Actually the life of any human being is sacred, no matter if the person is a friend or an enemy. That is why war is not a solution. A contest based on who can kill more people in order to establish who is the victor and who the loser, in order to determine who is right and who is wrong is primitive and does not speak well of the so-called high level of civilization we have achieved.
The greatness of a nation should be based on a culture that values high moral qualities, aesthetics, learning and advancements in the sciences. Unfortunately thousands of years after the stone age we still measure the greatness of a nation by the capacity to slaughter the greatest number of people.
But the oppression and injustice is not confined to waging war and killing people; there is oppression in ideological propagation. We are now allowed only a democratic system of government. We admit it is by far the best system of government. But applying sanctions, starving people, denying access to medicine in order to force the acceptance of democracy hardly seem to be democratic. Actually, millions have died because they have not converted to this new religion. And millions more are suffering because they are unable to make democracy work, because of the resulting anarchy.
Relieved of the need to compete with the Communists, the capitalist free traders have ceased to show a friendly face. Their greed knows no bounds. They want countries which had fought hard to gain independence, to give up that independence, to do away with their borders, to allow the capitalists free access to do what they like to the economies of these countries. They call this free competition. As they merge and acquire each other, they become monstrous giants against whom the small businesses in the developing countries will not be able to compete. What is the meaning of competition if you cannot win at all. In the end a few of these monsters will control the economy of the whole world.
The sad thing is that they are not above cheating and corruption. And we know they can fail. We have seen how spectacularly they fail, losing 100 billion dollars in one year. And that is only one corporation.
Then there are the rogue currency traders who destroyed the economies of half the world, threw tens of millions out of work, bankrupted banks and thousands of businesses, caused the collapse of governments and precipitated anarchy - all so that half a dozen individuals can make billions for themselves.
Now the rich give no more aid. They do not lend either. And all the time the international agencies they control try to strangle the debt-laden poor countries which had been attacked by their greedy market manipulators.
The disparities between rich and poor widen daily. The rich have per capita incomes of more than 30,000 dollars, the poor only 300 US Dollars. Still the rich want to squeeze out literally the last drop of blood from the poor.

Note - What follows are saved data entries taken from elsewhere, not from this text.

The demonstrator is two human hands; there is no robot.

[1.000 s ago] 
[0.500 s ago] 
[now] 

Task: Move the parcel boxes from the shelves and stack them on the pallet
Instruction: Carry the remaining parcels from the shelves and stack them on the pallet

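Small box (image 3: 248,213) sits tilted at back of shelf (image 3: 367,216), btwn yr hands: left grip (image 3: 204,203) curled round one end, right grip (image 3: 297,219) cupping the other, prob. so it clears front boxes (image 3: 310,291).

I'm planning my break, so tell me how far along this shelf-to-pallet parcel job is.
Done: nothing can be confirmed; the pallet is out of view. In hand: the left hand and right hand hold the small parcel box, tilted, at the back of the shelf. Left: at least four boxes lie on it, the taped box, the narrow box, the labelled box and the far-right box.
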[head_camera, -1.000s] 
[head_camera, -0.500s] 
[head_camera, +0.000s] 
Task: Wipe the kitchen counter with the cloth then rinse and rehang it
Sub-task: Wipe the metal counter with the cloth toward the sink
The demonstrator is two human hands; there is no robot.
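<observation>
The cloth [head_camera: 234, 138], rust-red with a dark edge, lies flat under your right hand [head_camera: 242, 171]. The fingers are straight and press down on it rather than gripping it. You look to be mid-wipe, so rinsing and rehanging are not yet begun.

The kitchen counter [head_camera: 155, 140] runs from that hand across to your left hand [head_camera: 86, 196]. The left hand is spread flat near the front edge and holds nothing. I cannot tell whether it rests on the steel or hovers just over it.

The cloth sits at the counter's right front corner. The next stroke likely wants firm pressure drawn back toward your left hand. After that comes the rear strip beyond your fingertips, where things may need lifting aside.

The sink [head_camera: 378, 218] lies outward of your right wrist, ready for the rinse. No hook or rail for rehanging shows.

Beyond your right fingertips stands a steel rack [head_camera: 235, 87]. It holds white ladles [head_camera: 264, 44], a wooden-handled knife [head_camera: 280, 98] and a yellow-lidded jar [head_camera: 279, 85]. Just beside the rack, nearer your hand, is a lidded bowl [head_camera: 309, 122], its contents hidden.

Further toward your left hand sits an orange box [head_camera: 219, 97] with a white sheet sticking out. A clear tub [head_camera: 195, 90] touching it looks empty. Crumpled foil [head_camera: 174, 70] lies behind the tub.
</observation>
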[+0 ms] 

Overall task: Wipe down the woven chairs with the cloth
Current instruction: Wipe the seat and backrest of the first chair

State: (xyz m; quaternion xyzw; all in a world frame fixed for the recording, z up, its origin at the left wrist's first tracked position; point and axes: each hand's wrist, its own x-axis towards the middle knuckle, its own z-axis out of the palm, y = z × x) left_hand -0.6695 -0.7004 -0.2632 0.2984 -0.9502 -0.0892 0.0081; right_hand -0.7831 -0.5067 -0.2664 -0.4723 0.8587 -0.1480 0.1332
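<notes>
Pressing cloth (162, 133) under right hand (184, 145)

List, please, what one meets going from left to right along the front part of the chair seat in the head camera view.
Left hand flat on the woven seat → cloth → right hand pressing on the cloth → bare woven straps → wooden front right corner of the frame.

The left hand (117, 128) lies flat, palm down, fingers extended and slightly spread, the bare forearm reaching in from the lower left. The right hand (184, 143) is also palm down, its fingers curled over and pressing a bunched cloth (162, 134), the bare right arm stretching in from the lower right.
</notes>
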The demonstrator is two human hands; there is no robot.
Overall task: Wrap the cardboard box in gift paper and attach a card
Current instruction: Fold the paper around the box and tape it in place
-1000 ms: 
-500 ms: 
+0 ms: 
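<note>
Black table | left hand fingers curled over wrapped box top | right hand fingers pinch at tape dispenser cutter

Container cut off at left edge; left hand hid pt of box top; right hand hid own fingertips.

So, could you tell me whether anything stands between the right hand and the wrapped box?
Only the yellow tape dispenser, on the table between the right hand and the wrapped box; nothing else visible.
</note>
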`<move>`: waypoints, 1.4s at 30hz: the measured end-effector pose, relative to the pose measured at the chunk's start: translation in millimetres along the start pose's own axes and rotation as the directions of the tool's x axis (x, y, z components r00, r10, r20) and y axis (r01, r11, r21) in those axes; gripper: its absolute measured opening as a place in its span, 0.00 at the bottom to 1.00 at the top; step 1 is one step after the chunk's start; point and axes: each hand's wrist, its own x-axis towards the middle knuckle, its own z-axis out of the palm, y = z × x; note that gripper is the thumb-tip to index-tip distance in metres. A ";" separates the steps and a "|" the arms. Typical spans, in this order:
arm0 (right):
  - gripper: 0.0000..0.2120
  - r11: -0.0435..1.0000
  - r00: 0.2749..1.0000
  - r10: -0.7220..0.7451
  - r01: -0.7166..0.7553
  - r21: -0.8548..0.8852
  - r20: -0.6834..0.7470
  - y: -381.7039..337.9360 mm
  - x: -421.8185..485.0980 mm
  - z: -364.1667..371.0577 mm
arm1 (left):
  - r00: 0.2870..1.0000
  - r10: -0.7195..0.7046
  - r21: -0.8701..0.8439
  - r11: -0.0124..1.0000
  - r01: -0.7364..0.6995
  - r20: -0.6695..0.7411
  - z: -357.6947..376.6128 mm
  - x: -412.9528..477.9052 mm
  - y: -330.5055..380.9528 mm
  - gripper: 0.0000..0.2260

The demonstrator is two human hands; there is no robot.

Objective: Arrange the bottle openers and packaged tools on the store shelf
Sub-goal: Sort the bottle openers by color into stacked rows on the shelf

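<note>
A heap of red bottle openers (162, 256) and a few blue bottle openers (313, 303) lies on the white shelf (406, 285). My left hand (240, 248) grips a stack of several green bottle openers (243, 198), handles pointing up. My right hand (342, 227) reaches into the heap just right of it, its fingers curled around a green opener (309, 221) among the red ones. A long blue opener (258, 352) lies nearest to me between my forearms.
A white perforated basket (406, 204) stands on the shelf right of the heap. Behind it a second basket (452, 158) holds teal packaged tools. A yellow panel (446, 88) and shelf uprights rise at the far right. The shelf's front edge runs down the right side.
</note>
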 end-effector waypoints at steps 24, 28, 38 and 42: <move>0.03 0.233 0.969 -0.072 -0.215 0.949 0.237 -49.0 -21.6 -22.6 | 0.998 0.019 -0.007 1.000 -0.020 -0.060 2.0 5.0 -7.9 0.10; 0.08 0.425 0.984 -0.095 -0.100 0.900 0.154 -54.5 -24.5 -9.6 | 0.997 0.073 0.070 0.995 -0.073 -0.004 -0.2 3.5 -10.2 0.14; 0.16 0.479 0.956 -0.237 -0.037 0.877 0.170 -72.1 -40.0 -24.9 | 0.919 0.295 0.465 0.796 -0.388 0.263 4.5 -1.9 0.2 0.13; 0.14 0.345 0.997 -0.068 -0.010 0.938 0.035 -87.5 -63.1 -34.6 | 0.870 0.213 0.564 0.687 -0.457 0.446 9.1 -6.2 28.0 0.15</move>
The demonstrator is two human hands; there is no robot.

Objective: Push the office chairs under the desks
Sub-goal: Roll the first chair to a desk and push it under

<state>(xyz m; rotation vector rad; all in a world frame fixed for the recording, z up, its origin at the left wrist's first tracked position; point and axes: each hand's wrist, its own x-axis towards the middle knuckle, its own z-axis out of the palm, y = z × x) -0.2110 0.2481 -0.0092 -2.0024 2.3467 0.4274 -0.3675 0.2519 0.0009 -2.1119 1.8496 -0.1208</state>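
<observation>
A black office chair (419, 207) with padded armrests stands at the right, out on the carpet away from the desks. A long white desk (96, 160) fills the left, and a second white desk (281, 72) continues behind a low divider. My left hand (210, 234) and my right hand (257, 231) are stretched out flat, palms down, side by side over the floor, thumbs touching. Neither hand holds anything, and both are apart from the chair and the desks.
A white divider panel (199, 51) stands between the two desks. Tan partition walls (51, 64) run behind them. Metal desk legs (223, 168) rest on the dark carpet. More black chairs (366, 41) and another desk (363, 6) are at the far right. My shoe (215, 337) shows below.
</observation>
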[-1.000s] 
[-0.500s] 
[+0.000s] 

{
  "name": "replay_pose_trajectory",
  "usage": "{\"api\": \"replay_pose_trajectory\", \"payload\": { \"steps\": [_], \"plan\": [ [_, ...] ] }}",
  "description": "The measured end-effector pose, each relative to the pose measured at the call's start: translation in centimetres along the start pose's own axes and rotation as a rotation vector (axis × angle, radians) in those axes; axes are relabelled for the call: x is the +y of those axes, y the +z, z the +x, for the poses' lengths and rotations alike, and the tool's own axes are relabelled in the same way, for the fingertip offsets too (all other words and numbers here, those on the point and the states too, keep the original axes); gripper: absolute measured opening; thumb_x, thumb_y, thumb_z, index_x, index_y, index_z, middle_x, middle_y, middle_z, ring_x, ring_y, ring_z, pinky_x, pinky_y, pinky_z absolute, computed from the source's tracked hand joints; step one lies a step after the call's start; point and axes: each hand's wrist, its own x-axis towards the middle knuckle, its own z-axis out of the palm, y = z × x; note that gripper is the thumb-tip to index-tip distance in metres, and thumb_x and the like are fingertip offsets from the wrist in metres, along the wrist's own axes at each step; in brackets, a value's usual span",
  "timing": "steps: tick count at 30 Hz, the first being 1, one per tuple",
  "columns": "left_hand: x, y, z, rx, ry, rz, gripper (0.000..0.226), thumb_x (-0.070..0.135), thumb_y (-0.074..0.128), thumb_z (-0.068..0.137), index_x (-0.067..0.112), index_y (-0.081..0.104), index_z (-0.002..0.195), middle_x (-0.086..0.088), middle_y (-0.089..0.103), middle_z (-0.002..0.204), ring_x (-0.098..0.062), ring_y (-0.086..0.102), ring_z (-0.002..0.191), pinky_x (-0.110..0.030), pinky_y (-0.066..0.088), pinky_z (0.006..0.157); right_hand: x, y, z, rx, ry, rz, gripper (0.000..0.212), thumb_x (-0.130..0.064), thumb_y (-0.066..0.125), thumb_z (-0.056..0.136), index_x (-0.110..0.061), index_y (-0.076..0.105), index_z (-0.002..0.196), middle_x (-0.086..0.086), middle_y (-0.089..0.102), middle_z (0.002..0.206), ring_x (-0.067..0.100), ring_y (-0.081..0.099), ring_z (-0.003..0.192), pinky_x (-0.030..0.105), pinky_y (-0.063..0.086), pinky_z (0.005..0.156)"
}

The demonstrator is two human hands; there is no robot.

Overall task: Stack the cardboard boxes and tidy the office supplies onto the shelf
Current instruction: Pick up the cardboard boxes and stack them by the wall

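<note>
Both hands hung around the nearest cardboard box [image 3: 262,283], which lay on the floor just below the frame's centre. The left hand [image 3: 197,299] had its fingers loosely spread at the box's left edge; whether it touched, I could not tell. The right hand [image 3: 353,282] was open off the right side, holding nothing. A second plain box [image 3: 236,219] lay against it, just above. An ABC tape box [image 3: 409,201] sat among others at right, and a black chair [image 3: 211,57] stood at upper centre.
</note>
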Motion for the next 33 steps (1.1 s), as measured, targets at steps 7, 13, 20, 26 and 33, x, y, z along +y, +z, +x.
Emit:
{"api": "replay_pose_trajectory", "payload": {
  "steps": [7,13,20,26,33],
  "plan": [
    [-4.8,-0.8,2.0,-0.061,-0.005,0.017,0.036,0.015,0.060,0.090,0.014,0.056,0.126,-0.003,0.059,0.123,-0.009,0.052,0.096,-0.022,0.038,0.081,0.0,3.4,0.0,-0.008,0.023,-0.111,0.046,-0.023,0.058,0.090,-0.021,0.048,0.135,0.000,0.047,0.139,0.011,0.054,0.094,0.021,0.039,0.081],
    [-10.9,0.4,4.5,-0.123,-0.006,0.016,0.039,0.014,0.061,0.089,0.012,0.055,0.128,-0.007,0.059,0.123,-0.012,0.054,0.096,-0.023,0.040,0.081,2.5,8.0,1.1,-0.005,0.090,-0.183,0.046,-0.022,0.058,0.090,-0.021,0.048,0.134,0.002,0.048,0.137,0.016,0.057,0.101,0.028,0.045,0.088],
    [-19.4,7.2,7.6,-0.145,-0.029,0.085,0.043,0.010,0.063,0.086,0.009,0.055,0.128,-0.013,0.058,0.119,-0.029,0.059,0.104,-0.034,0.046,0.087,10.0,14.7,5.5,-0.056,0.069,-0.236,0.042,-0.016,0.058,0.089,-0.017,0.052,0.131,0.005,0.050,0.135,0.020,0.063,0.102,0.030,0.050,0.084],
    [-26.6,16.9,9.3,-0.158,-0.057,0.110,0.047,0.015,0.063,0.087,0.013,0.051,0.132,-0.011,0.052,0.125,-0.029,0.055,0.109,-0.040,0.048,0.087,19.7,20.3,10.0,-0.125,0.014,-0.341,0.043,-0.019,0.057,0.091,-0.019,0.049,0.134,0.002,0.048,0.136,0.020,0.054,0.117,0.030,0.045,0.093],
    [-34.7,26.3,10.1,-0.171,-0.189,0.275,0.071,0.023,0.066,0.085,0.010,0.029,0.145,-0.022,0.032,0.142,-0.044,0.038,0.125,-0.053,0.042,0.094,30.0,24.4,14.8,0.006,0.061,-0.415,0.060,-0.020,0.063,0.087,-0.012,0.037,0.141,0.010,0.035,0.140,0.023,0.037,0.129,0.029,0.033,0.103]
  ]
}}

It is this which plagues the word today, this oppression of the poor by the rich; this injustice, this inequality. To rub salt into the wounds, the poor are always being told that they lack transparency and good governance, they don't respect human rights, they don't uphold freedom of speech, freedom of the press and so on and so forth, when in fact it is the rich who lack transparency, who do not respect human rights, who curb our rights to speak the truth about what they are doing, who use their media to hide their misdeeds and spread lies. How else can we interpret the operations of the hedge funds and the currency traders, sanctions and the systematic bombings of certain countries, the impoverishment of the already poor, and the censorship of news as well as distorted and fabricated reports about the South?